Há muito radicado em Roterdão, Países Baixos, o contrabaixista Gonçalo Almeida (n. 1978) tem vindo a repartir o seu trabalho em projetos como Albatre, The Selva, Ritual Habitual, Spinifex e Lama, ou, mais recentemente, The Monkious e Sonitus Missarum. “Improvisations on Amplified and Prepared Double Bass”, com selo da Shhpuma, selo subsidiário da Clean Feed, e “Compositions for Double Bass”, na sua própria editora, a Cylinder Recordings (fundada em 2015 e com um catálogo que importa descobrir), são os seus álbuns mais recentes, ambos a solo.

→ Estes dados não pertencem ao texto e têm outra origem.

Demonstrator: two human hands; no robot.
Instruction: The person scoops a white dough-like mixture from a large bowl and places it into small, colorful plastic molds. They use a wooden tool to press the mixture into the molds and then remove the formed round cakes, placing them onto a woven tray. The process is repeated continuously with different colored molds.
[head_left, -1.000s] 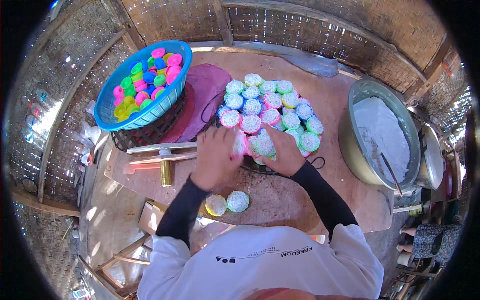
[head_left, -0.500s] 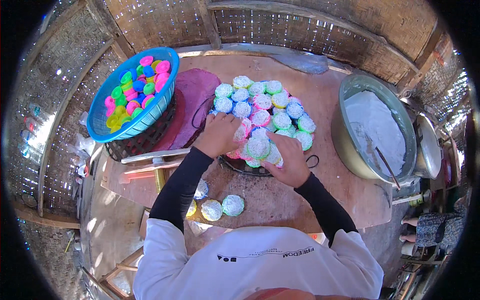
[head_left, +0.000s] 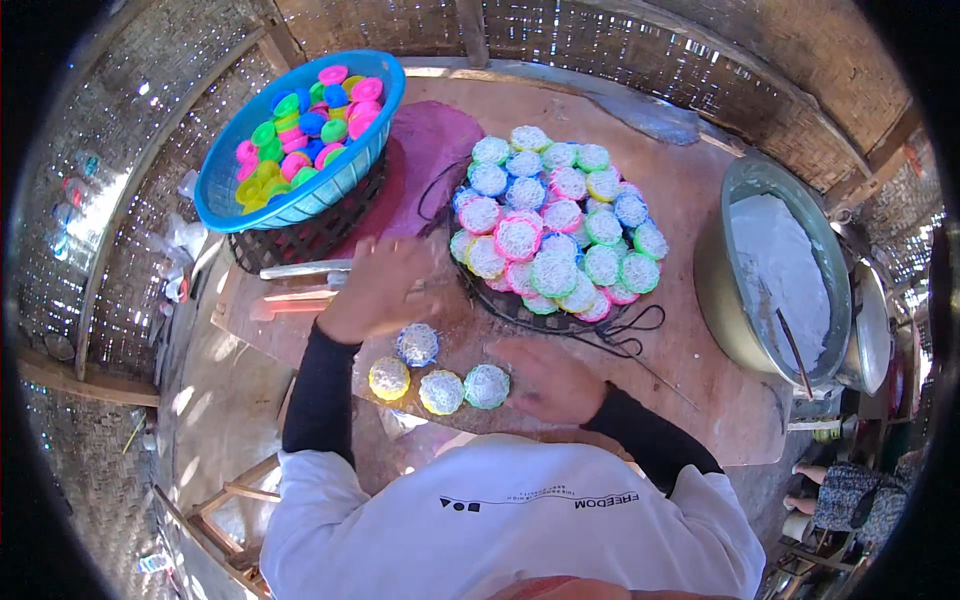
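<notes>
My left hand (head_left: 390, 280), blurred and empty, hangs open left of a heap of colourful cups topped with white, stringy strands (head_left: 517, 238) on a black woven tray (head_left: 528, 320). My right hand (head_left: 550, 378) is also blurred, its fingers loosely extended beside a green-rimmed cup (head_left: 486, 387) on the brown tabletop (head_left: 690, 330). That cup lies in a small front group with a blue-rimmed cup (head_left: 417, 344), a yellow one (head_left: 389, 378) and another pale one (head_left: 441, 392).
A blue basket (head_left: 225, 210) of colourful plastic cups sits back left on a black lattice basket, beside pink sheeting (head_left: 425, 160) and stick-like tools (head_left: 305, 271). A deep metal basin (head_left: 715, 310) of white paste with a stick stands right. Another person's legs (head_left: 830, 500) show lower right.
Both hands have left the heap and come toward me, the left moving left, the right downward. The front group has grown from two cups to several. The view has shifted slightly.
</notes>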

Já no passado o músico se mostrara particularmente interessado no solitário formato, em “Monologues Under Sea Level” (2015) e “Monólogos a Dois” (2021). Gonçalo Almeida faz um uso total do instrumento, com recurso a diferentes técnicas e abordagens, esticando ao limite (mais elástico do que muitos concebem) as possibilidades que este oferece, seja por si só, seja acoplado a acessórios vários ou a dispositivos eletrónicos. Indaga o futuro do contrabaixo e da música em geral, propondo caminhos ainda não trilhados. Pierre Bastien observa certeiramente nas notas de apresentação que tal como em muitas descobertas importantes, «a sua invenção exigiu mais criatividade do que equipamentos.»

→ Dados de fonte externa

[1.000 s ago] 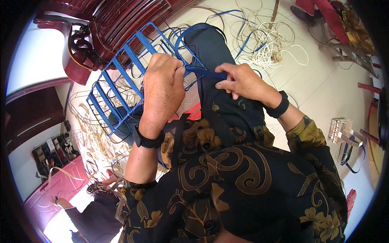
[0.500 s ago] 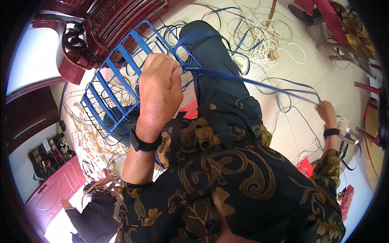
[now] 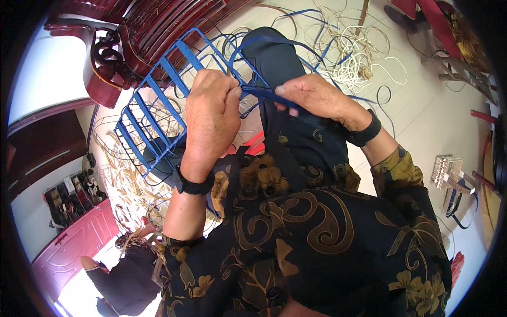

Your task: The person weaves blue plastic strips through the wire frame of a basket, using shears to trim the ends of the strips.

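Observation:
A blue wire basket frame, with flat blue strips across it, lies over my dark trouser legs. My left hand is closed at the frame's right edge, its knuckles upward, gripping there. Just to its right, my right hand, slightly blurred, has its thumb and fingers round a flat dark-blue strap that runs from beside the left hand. A loose length of strap arches over the knee. What exactly lies inside the left fist is hidden.
A red wooden bench stands beyond the frame. Tangled pale cord and piled strips lie on the floor. A small slatted item is at right. Another person in dark clothes is lower left; red-clad legs show upper right.
Half a second ago my right hand was out at the far right with the strap pulled long. It is now back beside my left hand, which stays at the frame's edge.

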A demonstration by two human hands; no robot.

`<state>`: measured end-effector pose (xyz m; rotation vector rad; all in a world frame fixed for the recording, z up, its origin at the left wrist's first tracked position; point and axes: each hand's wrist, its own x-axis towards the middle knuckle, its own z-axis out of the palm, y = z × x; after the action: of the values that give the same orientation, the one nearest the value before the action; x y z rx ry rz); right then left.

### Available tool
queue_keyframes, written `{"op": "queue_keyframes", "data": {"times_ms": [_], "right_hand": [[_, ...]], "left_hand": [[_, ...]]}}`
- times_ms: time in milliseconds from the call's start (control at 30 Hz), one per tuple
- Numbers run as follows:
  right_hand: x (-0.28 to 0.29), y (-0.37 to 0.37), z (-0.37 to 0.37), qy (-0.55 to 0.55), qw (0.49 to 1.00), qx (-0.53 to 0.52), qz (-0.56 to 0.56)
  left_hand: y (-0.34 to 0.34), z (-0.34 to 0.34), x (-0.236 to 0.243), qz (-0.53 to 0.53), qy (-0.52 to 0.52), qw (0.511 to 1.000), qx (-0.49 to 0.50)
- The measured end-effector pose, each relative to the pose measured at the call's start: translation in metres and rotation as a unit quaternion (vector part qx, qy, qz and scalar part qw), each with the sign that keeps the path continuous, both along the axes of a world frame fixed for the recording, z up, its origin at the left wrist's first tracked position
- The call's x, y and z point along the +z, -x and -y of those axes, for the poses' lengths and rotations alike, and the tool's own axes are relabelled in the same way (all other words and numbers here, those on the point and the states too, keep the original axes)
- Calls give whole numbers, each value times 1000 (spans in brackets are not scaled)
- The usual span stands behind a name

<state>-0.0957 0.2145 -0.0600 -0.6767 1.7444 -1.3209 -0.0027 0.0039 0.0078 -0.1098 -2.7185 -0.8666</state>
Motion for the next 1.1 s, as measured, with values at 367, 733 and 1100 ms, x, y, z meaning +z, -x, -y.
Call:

Em “Improvisations on Amplified and Prepared Double Bass” a configuração é simples: apenas o contrabaixo, um amplificador e um pedal de volume. Em entrevista recente à jazz.pt (para reler aqui), Almeida deixou claro: «Acho que o contrabaixo é um instrumento com um potencial tímbrico incrível e com um espectro sonoro muito alargado, pelo qual tenho enorme curiosidade e interesse. As minhas incursões a solo, devem se a essa necessidade de procurar um lugar intimista nas improvisações, como monólogos pessoais.» «Este trabalho reflete a minha inquietação e necessidade de agitação, de procura constante de novas formas, novos caminhos pessoais em que o processo de criação não tem limites, aberto a novas abordagens e novos desafios», acrescentou.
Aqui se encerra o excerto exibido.